Des prévisions de la BCE plus optimistes

Oyez, oyez, braves citoyens européens, la crise économique est terminée! Ce sont les prévisionnistes de la Banque centrale européenne qui l’affirment haut et fort, avec en guise de porte-parole Mario Draghi, le président de l’institution.

La croissance du Produit intérieur brut (PIB) de la zone euro pour cette année 2015 a été révisée en nette hausse, passant de 1% à 1,5%, en l’espace de trois mois à peine. C’est loin d’être négligeable. Et cette croissance devrait continuer à s’accélérer pour dépasser les 2% en 2017.

Si la reprise économique prend de l’envergure, cela signifie que les taux obligataires vont se redresser progressivement.

La faiblesse des prix pétroliers, la glissade de l’euro et les récentes mesures de politique monétaire de la BCE justifient cette bouffée d’optimisme.
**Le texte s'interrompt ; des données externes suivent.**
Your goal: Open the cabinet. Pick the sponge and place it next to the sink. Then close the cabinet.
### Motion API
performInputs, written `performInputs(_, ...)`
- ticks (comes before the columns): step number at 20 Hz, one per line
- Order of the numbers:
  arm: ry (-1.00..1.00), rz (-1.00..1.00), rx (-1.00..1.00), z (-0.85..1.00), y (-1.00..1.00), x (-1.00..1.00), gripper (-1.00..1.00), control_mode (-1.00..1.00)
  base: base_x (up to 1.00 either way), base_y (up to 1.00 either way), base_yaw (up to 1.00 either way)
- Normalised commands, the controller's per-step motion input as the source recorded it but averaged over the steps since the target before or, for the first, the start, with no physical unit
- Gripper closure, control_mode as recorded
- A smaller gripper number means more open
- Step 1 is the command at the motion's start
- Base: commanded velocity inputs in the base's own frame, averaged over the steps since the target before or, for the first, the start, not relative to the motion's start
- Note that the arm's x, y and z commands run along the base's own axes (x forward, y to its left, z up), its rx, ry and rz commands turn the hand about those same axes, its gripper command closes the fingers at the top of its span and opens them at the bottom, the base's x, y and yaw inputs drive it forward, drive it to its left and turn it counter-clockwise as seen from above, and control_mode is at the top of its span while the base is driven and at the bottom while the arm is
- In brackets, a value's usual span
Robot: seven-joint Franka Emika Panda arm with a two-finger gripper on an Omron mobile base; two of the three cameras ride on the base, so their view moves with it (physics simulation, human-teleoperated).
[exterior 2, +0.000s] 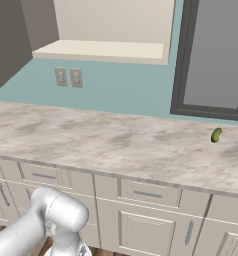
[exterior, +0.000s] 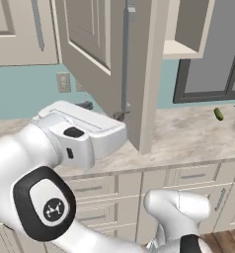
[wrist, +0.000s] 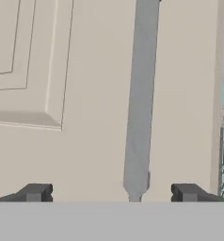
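so the cabinet (exterior: pixel 97 54) door's swung partway out over the desk (exterior 2: pixel 116 145), pincer (wrist: pixel 111 193) spread wide around the bar handle (wrist: pixel 141 94), I'd say squeeze it square on the bar, then pull out smoothly along the door's arc.

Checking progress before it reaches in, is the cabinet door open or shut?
Open: the cabinet door stands swung out over the counter, baring the shelf behind.
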Motion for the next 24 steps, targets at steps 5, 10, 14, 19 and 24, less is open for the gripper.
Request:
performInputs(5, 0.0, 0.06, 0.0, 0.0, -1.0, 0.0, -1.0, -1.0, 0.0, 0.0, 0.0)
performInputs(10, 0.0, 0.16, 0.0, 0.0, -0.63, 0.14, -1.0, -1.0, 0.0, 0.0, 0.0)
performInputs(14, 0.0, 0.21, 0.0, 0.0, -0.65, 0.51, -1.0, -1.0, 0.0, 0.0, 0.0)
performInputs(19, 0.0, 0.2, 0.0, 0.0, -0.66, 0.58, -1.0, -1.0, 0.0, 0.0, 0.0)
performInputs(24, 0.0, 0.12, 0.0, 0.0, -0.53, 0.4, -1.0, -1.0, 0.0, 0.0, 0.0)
Comme pour s’en excuser, Mario Draghi a tenu à préciser que de telles projections à long terme sont sujettes à une très haute incertitude. Et d’ajouter, dans la foulée, qu’il convient de poursuivre dans la voie des réformes structurelles. Mais il est clair que les derniers indicateurs économiques vont dans le bon sens dans la zone euro.
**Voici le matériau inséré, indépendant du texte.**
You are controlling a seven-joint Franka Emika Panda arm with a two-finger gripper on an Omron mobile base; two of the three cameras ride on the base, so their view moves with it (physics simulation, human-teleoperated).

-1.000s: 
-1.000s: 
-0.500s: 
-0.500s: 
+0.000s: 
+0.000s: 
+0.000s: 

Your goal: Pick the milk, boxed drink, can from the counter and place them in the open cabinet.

Ah oui, en passant, c’est ce lundi 9 mars que la BCE va lancer son super-bazooka, sa grande opération de rachats d’obligations d’État (QE). Mais c’est comme si les marchés financiers avaient déjà entièrement anticipé l’opération. Depuis le début de l’année, l’euro s’est déprécié de 10% supplémentaires face au dollar et les rendements belges à 10 ans ont chuté de 0,9% à 0,6%. Face à des taux de plus en plus comprimés, les investisseurs se sont rués vers les marchés d’actions, l’indice boursier Bel 20 s’adjugeant plus de 13%. À l’évidence, les marchés financiers ont couru bien plus vite que l’économie. À tel point que l’on peut se demander si les bonnes nouvelles ne sont déjà pas, en majorité, incorporées dans les cours.

En tout cas, si la reprise économique prend de l’envergure — et c’est ce que nous dit la BCE —, cela signifie aussi que les taux obligataires vont se redresser progressivement. De quoi aller à contre-courant de cette opération de "quantitative easing" de la BCE, qui semble avoir porté ses fruits avant même d’avoir commencé. Sacré paradoxe.